We can cut carbon emissions but not with inefficient renewable subsidies
HOPE for a breakthrough at the international climate change talks in Warsaw next week is evergreen: “Where there is a will, there is a way!” the hosts’ environment minister says. But despite this optimism, there is little global will for an overarching agreement akin to the failed Kyoto protocol.
Yet there is a very different option that’s not even on the agenda: instead of pouring more money into still very inefficient renewables, we could make massive but much cheaper investment in research and development into new energy sources. The world is already spending about $1bn (£622m) a day on renewables – $359bn in 2013. $100bn a year invested worldwide in research & development (R&D) would be hundreds of times more effective, a panel of economists, including three Nobel laureates, found in a Copenhagen Consensus on Climate study. This would increase global R&D 10-fold and cost much, much less — only 0.2 per cent of global GDP.
Unfortunately, this won’t happen as long as Warsaw, and numerous other climate summits, persist in hoping for a globally-binding agreement on cutting carbon emissions. This was the essence of the Kyoto protocol, agreed in 1997, but which never really mattered. Most of the big CO2 emitters had no limits (China and India), or left (the US), or didn’t keep their promises (Canada). Kyoto was dead even when US Vice President Al Gore signed in 1997, and President Bill Clinton said that “the United States has reached an historic agreement with other nations of the world to take unprecedented action to address global warming.” The US Senate had already rejected the treaty by 95 to 0 votes.
The will has not been there since. After the Durban 2012 talks, and announcements of a legally-binding agreement, India’s environment minister Shrimati Jayanthi Natarajan said that “India cannot agree to a legally binding agreement for emissions reduction at this stage of our development.” Canada withdrew from Kyoto, which Russia and Japan had already refused to extend. Even full implementation of Kyoto would, by the end of the century, have reduced temperatures by an immeasurable 0.004°C, despite costing about $200bn annually.

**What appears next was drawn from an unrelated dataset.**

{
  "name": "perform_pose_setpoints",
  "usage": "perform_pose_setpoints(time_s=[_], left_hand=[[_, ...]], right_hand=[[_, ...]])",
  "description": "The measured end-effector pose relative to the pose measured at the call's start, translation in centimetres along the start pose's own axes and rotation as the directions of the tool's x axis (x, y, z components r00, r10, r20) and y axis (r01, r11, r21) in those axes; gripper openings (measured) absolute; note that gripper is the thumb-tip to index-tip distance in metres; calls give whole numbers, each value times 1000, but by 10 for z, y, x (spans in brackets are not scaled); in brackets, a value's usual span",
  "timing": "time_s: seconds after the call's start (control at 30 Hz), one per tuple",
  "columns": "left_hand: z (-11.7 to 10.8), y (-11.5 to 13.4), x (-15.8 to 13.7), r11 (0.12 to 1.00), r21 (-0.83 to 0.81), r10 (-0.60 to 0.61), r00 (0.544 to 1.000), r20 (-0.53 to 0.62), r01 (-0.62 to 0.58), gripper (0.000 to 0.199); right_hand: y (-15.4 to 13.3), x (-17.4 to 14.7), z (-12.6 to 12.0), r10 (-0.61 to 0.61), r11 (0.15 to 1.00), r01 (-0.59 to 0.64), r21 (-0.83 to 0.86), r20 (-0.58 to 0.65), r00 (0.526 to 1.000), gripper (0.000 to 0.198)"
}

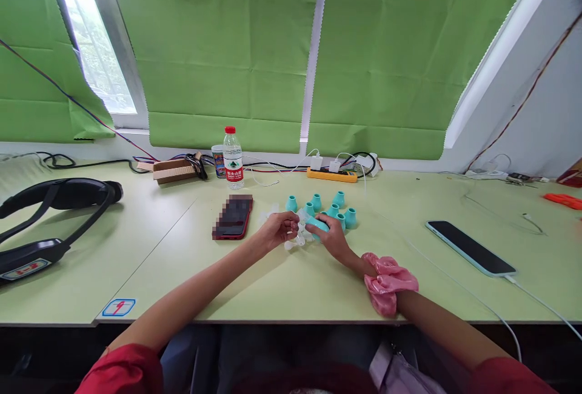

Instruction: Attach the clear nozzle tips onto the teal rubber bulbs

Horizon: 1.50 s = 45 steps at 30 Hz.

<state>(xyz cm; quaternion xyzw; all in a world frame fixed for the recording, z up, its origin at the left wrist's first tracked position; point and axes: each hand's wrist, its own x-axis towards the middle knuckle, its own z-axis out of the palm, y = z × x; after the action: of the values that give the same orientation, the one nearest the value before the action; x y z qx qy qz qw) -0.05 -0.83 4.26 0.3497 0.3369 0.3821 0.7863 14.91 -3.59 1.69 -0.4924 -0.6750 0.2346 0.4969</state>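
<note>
My right hand (335,240) is wrapped round a teal plastic piece (317,223), which lies tilted in its fingers above the table. Close by on the left, my left hand (276,230) has its thumb and fingertips pinched together. Whatever they hold, if anything, is too small to make out. Several translucent white plastic pieces (300,239) lie loosely under and between the hands. Behind my right hand stand several teal bottle-shaped plastic pieces (316,202) with narrow necks, some partly hidden by the fingers.
On the left lie a phone (233,217) and a black headset (54,194). At the back stand a water bottle (233,160), a can (219,162), a cardboard box (175,171) and an orange power strip (331,175). A charging phone (468,247) and its cable lie right.
</note>
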Motion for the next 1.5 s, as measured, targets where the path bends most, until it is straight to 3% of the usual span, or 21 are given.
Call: perform_pose_setpoints(time_s=[0.1,0.17,0.27,0.37,0.4,0.47,0.57,0.63,0.7,0.77,0.87,0.93,1.03,1.1,1.17,1.27,1.37,1.4,1.43,1.47,1.5], left_hand=[[0,1,-1,1000,6,22,996,83,-23,9],[-1,2,-2,999,12,47,987,154,-49,10],[-4,5,-2,991,59,102,970,220,-118,10],[-9,10,1,906,321,219,954,204,-276,9],[-12,12,3,815,476,282,943,176,-332,9],[-17,13,8,495,788,445,886,133,-367,9],[-25,11,16,-29,978,578,795,185,-207,13],[-30,9,20,-208,972,563,799,213,-113,17],[-32,8,21,-269,958,550,800,239,-102,20],[-30,8,18,-259,952,574,767,286,-160,24],[-19,6,7,-154,945,655,687,315,-287,33],[-10,2,-1,-106,917,649,672,357,-385,37],[1,-7,-11,-101,895,582,703,408,-436,37],[4,-10,-13,-33,899,572,730,375,-436,40],[4,-11,-13,81,889,546,767,339,-450,44],[2,-9,-9,308,826,413,849,331,-472,44],[0,-6,-4,538,743,297,915,274,-397,44],[-1,-6,-2,557,739,318,919,232,-379,44],[-2,-5,-2,522,764,376,907,192,-378,45],[-2,-6,-1,425,818,458,871,177,-389,46],[-3,-6,0,269,879,543,816,199,-393,45]], right_hand=[[-4,1,1,218,926,-235,294,92,972,24],[-6,1,1,271,842,-323,432,179,946,24],[-7,3,-1,254,743,-370,558,276,927,26],[-5,5,-4,256,774,-333,539,214,943,26],[-4,5,-4,255,810,-310,499,176,951,26],[-2,4,-4,221,887,-246,390,109,969,27],[1,4,-2,104,968,-117,222,70,992,27],[2,3,-2,37,991,-48,128,84,996,27],[2,3,-2,-7,999,3,42,107,994,26],[1,1,-2,-42,999,45,-27,124,991,25],[-5,-5,0,-83,992,97,-78,158,984,23],[-9,-9,2,-127,987,145,-69,211,969,20],[-14,-14,5,-180,982,188,4,303,936,19],[-16,-16,5,-182,983,184,27,340,923,19],[-17,-17,4,-190,980,196,19,360,914,19],[-20,-19,0,-242,963,268,-12,388,889,21],[-21,-20,-5,-306,926,368,-86,399,864,21],[-20,-20,-6,-326,913,392,-114,373,869,21],[-19,-20,-7,-344,904,405,-139,326,880,20],[-17,-19,-8,-355,901,404,-161,264,897,20],[-15,-17,-9,-357,904,390,-176,194,914,20]])
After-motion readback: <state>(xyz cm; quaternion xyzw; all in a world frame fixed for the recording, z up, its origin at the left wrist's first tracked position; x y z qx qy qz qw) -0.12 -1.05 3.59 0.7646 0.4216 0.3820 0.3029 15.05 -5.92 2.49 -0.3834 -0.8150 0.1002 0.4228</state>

Only the EU and a few others remain devoted to significant expenses for tiny outcomes: the EU is committed to cutting carbon emissions by 20 per cent below 1990 levels by 2020. This will, on an average of all the energy-economic models, cost $250bn a year. By the end of the century (after a total cost of more than $20 trillion), it will reduce the temperature increase by a tiny 0.05°C.
There will be great headlines from Warsaw about pledges, promises and targets. But remember previous breakthroughs. At the Copenhagen summit in 2009, Japan pledged to cut carbon emissions by 25 per cent by 2020. This was impossible – and now they’re reneging. China, just before that summit, dramatically promised to cut its carbon intensity (the amount of CO2 emitted for each dollar of GDP) over the next ten years to just 40-45 per cent of its level in 2005. Heroic, but International Energy Agency figures show China was already expected to reduce carbon intensity by 40 per cent without new policies: as its economy develops, China will inevitably shift to less carbon-intensive industries.
And remember that, over history, human civilisation has tried to get away from renewables. In 1800, the world got 94 per cent of its energy from renewables, mostly wood and wind. Today it is just 13 per cent. Much of what is classed as renewables means poor people using wood and waste: Africa gets almost 50 per cent of its energy from such sources. But China’s renewable energy dropped from 40 per cent in 1971 to 11 per cent today as it became more prosperous.
Rich countries, meanwhile, install wind turbines and solar panels, which emit less CO2 but remain expensive and intermittent. Spain now spends almost 1 per cent of its GDP on subsidies for renewables – more than on higher education. This is not sustainable, and not something most countries want to emulate. We can’t hope to push through a treaty in Warsaw or anywhere else, forcing people to dramatically move to more costly, less reliable energy sources.
Despite all the summits and the hundreds of billions of dollars in subsidies for inefficient green technologies, CO2 emissions have risen by some 57 per cent since 1990. We need to look at a different approach instead of backing the wrong horse over and over again. The economics show that the smartest long-term solution is to focus on developing green energy. This would push down the costs of future generations of wind, solar and other amazing possibilities.
If green technology could be cheaper than fossil fuels, everyone would switch, not only a token number of well-meaning Westerners. And we would not need to convene yet another climate summit that eventually comes to nothing.
Bjørn Lomborg is editor of How Much Have Global Problems Cost the World? A Scorecard from 1900 to 2050, (Cambridge University Press), appearing this month. He is director of the Copenhagen Consensus Center and an adjunct professor at the Copenhagen Business School.